Ao som de “Let it be” dos Beatles nasce o Pedro às 02:56, com 3.650Kg e 50cm.
Não o ouvi chorar, perguntei se estava tudo bem com ele, respondem-me que já o tinham levado para ser limpo e entregue ao pai de seguida, tal como tinha pedido. Perguntei por várias vezes se estava tudo bem com ele, as respostas eram evasivas. Depois de muito insistir lá me disseram que já o tinham entregue ao pai que estava tudo bem. Soube depois que tinha nascido coberto de mecónio, o medo de que ele o inspirasse era tanto que nem estimularam o inicio da respiração ali. Comecei com outro tipo de reclamação (nem sei como já não estavam fartos de me ouvir), não estava certo eu carregar um filho tanto tempo dentro de mim e o pai vê-o primeiro.

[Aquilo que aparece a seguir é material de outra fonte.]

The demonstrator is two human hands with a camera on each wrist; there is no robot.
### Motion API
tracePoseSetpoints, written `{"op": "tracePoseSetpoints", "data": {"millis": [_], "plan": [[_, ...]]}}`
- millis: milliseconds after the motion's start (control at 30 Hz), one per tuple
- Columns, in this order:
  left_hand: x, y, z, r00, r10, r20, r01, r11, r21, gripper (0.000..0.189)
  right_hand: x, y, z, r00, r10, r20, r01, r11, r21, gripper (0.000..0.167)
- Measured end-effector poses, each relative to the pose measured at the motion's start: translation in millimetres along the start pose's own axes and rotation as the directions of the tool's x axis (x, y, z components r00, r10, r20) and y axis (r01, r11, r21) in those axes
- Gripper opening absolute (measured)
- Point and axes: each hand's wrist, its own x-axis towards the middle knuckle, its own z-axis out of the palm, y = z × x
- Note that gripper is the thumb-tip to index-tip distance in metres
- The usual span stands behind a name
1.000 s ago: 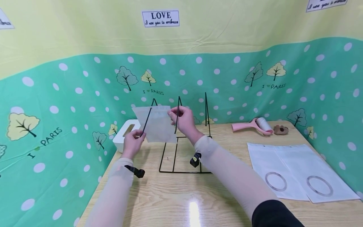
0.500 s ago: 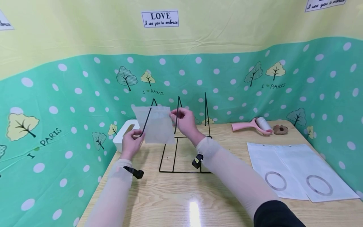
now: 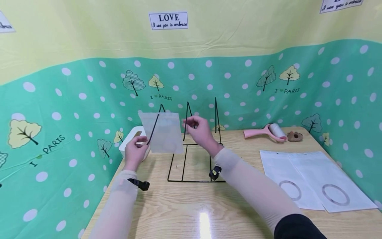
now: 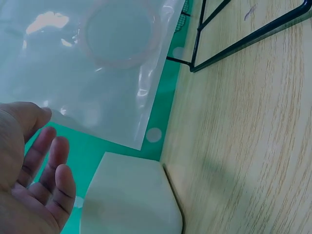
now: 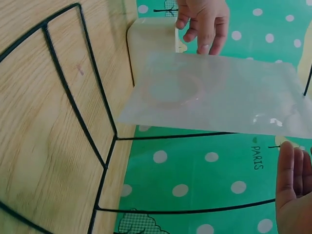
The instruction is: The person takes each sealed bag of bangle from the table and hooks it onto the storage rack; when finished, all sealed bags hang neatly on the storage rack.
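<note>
A translucent plastic pouch (image 3: 165, 132) with a faint ring printed on it hangs at the left upright of a black wire rack (image 3: 182, 162); how it is fixed there I cannot tell. My left hand (image 3: 135, 153) is just left of the pouch, its fingers loosely bent and apart from the film in the left wrist view. To the right of the pouch, by the middle upright, my right hand (image 3: 200, 131) holds nothing. In the right wrist view, the fingers of that right hand (image 5: 295, 187) are extended below the pouch's edge.
Behind my left hand stands a white box (image 3: 128, 139) with a slot on top. On the right lie two white pouches (image 3: 313, 169) with ring prints, a pink lint roller (image 3: 265, 133) and a small brown object (image 3: 295, 136). A patterned cloth (image 3: 238, 83) surrounds the wooden table.
My hands have drawn away from the pouch's edges, the left one to the left and slightly down, the right one to the right. The pouch stays up at the rack, slightly lower.
</note>
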Motion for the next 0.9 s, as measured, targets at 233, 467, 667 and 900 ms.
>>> {"op": "tracePoseSetpoints", "data": {"millis": [233, 467, 667, 900], "plan": [[-9.4, 3.2, -4.2, 0.999, 0.021, -0.037, -0.023, 0.999, -0.043, 0.028, -17.7, -3.9, -15.9, 0.996, -0.058, 0.066, 0.065, 0.993, -0.1, 0.023], [-26.7, 8.9, -7.0, 0.998, 0.051, -0.022, -0.052, 0.996, -0.078, 0.03, -38.9, -6.8, -31.8, 0.989, -0.092, 0.113, 0.108, 0.982, -0.153, 0.027], [-41.5, 12.5, -4.6, 0.991, 0.133, -0.029, -0.134, 0.99, -0.035, 0.026, -59.8, -11.2, -50.3, 0.971, -0.181, 0.153, 0.218, 0.937, -0.273, 0.022], [-59.9, 18.5, -2.5, 0.983, 0.181, 0.008, -0.18, 0.982, -0.049, 0.025, -84.7, -14.6, -74.1, 0.938, -0.285, 0.198, 0.34, 0.871, -0.355, 0.017]]}}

Não sei que horas eram quando, depois de muita insistência minha, lá mo deixaram ver por alguns segundos. Pensava que quando o visse o ia reconhecer de imediato, que a paixão me ia inebriar… era um bebé lindo, de olhos grandes e negros fixos em mim, mas um estranho. Encostaram-mo à cara, escorreguei o meu nariz até ao pescoço dele e cheirei-o profundamente, era meu sim. Beijei-o e levaram-no de novo.
Depois de me cozerem e limparem vou para o recobro. Chega o meu marido com um embrulhinho no colo, o mesmo cheiro adorável, não quis mamar. A enfermeira avisa que era de esperar, por eu ter levado soro glicosado ele tinha acusado nas analises açúcar no sangue, e que por isso, não devia ter fome nenhuma, talvez dali a umas horas. Assim foi, já de manha mostrou o que é ter realmente fome.
As peripécias do pós-operatório são outra história, é “outro parto” a parir mais tarde.
Não tenho como agradecer a todas as pessoas que me apoiaram, a dedicação incondicional que me tiveram… vão estar sempre no meu coração.
Mas, tenho de deixar, um miminho especial à minha Doula Barbara, foste mãe, amiga, irmã, foste tudo aquilo que esperava que fosses e muito mais, por mim abandonaste a tua família de madrugada e estiveste do meu lado no momento mais importante da minha vida, obrigada por tudo minha linda.
Daqui a 2 ou 3 anos espero repetir a façanha, em que o meio que leva ao fim será bem diferente, sem dúvida domiciliar… ou com o céu com testemunha, num hospital eu só entro amarrada!